La singularidad del ser humano

El ser humano necesita comida, agua, aire y un lugar donde protegerse de los elementos, al igual que los incontables miles de millones de seres vivos que habitan este planeta. Pero tiene una necesidad singular.

El sociólogo canadiense Reginald W. Bibby escribió; “La gente tiene necesidades que solo la religión puede satisfacer”. La revista American Sociological Review, publica en su número de febrero de 2000 un artículo que decía; “Parece que el ser humano tendrá siempre cierta inclinación espiritual”.

Así es, a lo largo de la historia, el ser humano siempre ha sentido la necesidad de “buscar a alguien o  algo”. La historia de la religión es tan antigua como la del hombre mismo. Eso es lo que nos dicen arqueólogos y antropólogos. The New Encyclopedia Britannica dice que “hasta donde ha llegado la investigación a los eruditos, considerando todo lugar y tiempo, nunca ha existido un pueblo que no fuera de alguna manera religioso”.

Tanto antigua como diversa, esta inclinación espiritual la manifiestan, los nómadas del desierto del Sahara, los esquimales del ártico, los indígenas de la amazona o muchos de los habitantes de las grandes urbes del mundo. No es asombroso todo esto.

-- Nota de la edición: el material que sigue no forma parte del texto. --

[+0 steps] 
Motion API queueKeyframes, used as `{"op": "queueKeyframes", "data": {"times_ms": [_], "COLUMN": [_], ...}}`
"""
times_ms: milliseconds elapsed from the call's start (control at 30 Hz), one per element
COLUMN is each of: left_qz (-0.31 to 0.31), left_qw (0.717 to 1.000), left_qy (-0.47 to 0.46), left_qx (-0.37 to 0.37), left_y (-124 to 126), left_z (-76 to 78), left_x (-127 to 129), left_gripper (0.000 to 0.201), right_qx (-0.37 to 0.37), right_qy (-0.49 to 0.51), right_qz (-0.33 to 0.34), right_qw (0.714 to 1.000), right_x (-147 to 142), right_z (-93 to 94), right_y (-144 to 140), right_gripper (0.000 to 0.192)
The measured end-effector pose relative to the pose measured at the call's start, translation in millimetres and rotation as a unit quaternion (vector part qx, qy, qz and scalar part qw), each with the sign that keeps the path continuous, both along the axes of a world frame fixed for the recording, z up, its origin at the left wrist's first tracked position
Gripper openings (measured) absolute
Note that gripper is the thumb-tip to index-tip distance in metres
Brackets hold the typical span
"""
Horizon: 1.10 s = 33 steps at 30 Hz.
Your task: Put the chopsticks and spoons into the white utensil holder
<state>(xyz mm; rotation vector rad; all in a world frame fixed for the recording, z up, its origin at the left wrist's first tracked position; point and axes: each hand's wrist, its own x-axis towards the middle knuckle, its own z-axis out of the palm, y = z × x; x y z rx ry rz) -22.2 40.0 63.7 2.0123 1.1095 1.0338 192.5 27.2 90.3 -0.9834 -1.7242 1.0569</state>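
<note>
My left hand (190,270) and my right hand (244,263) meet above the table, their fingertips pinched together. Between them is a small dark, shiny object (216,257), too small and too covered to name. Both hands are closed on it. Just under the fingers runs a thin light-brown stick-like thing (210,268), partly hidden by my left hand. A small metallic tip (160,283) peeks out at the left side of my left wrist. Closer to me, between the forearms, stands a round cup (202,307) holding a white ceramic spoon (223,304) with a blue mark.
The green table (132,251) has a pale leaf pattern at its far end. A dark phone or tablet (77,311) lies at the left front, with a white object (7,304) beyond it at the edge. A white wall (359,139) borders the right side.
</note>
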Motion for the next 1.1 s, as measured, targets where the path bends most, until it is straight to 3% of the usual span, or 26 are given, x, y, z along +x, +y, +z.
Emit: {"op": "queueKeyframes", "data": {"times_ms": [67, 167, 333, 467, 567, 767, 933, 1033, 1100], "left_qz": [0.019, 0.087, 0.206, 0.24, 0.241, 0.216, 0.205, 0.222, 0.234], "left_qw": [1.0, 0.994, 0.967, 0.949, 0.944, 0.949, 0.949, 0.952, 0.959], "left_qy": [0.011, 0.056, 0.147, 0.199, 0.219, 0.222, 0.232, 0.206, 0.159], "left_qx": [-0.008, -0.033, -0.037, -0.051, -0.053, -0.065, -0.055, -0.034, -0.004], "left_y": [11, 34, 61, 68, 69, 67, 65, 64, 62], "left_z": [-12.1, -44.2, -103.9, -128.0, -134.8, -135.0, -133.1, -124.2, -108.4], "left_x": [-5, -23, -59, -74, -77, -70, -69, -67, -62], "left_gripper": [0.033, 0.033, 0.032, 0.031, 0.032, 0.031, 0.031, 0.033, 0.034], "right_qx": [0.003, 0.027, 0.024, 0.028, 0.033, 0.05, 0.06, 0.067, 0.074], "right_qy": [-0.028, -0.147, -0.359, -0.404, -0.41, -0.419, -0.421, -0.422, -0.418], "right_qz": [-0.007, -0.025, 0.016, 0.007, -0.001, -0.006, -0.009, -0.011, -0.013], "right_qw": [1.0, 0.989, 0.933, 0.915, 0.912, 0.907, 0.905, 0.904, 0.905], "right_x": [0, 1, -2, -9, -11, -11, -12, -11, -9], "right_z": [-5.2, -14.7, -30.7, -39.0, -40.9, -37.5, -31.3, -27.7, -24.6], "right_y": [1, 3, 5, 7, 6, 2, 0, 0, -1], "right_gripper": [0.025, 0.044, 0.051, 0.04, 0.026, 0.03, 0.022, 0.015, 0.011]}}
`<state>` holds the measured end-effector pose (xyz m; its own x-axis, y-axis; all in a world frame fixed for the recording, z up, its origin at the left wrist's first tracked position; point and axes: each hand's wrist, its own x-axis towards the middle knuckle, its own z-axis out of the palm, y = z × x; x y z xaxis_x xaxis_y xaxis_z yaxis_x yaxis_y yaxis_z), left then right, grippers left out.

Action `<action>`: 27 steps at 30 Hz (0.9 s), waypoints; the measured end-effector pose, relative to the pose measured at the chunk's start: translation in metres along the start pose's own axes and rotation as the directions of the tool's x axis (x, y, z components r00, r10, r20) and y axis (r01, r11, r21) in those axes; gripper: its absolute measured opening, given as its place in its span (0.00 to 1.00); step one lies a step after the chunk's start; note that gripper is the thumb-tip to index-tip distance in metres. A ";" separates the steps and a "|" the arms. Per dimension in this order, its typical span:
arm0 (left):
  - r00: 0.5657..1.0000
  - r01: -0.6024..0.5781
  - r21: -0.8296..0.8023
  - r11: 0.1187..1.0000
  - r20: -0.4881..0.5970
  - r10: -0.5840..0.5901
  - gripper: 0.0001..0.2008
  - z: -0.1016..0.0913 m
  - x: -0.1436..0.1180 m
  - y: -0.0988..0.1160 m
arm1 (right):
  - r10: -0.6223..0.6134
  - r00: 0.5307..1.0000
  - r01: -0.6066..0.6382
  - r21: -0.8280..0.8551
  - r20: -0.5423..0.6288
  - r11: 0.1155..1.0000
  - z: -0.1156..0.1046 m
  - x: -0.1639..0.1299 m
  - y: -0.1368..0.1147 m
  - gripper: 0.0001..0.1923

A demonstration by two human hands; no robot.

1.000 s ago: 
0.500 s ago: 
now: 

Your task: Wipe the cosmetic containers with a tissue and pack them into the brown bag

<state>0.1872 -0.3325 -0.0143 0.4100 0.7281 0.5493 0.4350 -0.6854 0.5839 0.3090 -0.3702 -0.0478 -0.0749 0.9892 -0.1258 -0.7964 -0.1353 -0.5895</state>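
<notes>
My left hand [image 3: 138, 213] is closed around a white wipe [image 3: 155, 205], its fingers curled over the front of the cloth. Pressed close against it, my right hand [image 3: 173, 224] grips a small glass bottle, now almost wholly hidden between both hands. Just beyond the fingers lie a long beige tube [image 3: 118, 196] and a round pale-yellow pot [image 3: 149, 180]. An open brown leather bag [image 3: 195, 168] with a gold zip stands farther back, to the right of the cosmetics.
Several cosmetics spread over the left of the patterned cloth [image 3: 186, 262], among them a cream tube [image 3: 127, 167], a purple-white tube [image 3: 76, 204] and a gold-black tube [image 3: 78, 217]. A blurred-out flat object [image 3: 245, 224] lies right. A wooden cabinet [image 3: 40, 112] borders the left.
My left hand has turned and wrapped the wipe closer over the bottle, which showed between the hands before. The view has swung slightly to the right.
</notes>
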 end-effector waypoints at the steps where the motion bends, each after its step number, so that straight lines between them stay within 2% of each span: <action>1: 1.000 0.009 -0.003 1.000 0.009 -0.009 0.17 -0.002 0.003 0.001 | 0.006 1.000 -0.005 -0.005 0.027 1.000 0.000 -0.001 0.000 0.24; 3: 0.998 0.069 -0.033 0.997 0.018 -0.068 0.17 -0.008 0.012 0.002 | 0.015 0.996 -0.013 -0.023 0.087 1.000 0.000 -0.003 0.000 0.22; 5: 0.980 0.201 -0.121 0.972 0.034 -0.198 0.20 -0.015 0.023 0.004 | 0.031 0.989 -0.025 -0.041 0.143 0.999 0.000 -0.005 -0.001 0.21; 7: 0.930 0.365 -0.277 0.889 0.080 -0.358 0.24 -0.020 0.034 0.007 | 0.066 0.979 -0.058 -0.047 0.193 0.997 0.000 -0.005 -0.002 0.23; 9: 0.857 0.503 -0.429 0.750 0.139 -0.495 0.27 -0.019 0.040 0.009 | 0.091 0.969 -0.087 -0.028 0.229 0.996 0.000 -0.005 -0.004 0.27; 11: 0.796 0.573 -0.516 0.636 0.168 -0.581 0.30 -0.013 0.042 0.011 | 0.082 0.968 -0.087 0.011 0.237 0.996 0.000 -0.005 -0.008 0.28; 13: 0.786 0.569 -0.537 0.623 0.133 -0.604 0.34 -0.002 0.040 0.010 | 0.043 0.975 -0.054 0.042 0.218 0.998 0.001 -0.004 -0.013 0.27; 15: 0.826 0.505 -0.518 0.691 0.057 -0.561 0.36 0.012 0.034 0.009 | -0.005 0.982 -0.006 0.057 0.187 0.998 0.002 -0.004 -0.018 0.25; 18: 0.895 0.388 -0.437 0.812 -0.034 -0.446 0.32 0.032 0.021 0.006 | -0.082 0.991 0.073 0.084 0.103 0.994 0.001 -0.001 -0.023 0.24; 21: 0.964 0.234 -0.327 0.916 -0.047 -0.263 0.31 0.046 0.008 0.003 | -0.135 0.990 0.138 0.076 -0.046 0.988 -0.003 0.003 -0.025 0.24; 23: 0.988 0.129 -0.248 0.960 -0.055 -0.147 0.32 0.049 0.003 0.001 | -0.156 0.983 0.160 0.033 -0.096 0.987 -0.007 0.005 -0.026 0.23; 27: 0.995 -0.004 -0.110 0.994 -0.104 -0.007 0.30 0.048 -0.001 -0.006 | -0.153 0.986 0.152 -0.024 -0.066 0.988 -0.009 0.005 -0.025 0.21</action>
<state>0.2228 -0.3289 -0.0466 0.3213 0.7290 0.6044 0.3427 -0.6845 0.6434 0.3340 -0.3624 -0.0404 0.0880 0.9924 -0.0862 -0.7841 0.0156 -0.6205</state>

Abundando más sobre esto, Ivan Lissner dijo en su libro Man Good and Magic (El hombre, Dios y la magia) “Maravilla la perseverancia con que el hombre, durante toda su historia se ha extendido hacia más allá del hombre mismo. Sus energías nunca se han dirigido tan solo a satisfacer las necesidades de la vida. Siempre ha estado investigando, buscando a tientas más allá, aspirando a lo inalcanzable. Este extraño impulso inherente a ser humano es su espiritualidad”.

El libro Man Does Not Stand Alone, (El hombre no está solo) de A. Cressy Morriison, expresa lo siguiente al respecto: “El hecho de que en todas partes y en todas épocas, desde el principio hasta nuestros días, el hombre haya sentido el impulso de recurrir a algo que cree que es superior y más poderoso que él mismo muestra que la religión es innata y que debería reconocerse científicamente. […] Debería llenarnos de asombro y reverencia ver la universidad tanto de la búsqueda de un ser supremo como de la creencia en él por parte del hombre”.

Con todo nuestro respeto y sensibilidad por los amantes de las mascotas, todos tenemos asumido que ellas no se preocupan por este tema ni se lo plantean.

Ni siquiera nos imaginamos a un orangután, uno de los llamados grandes simios colgando de una rama, mirando el amanecer y preguntándose; “¿De dónde venimos? ¿Por qué estamos aquí? ¿Qué pasa cuando morimos? ¿Qué encierra el futuro?”.

Aunque su nombre compuesto de las palabras indonesias orang y hutan, significa “hombre de la selva”, ni siquiera él se asemeja a la singularidad del ser humano, su espiritualidad.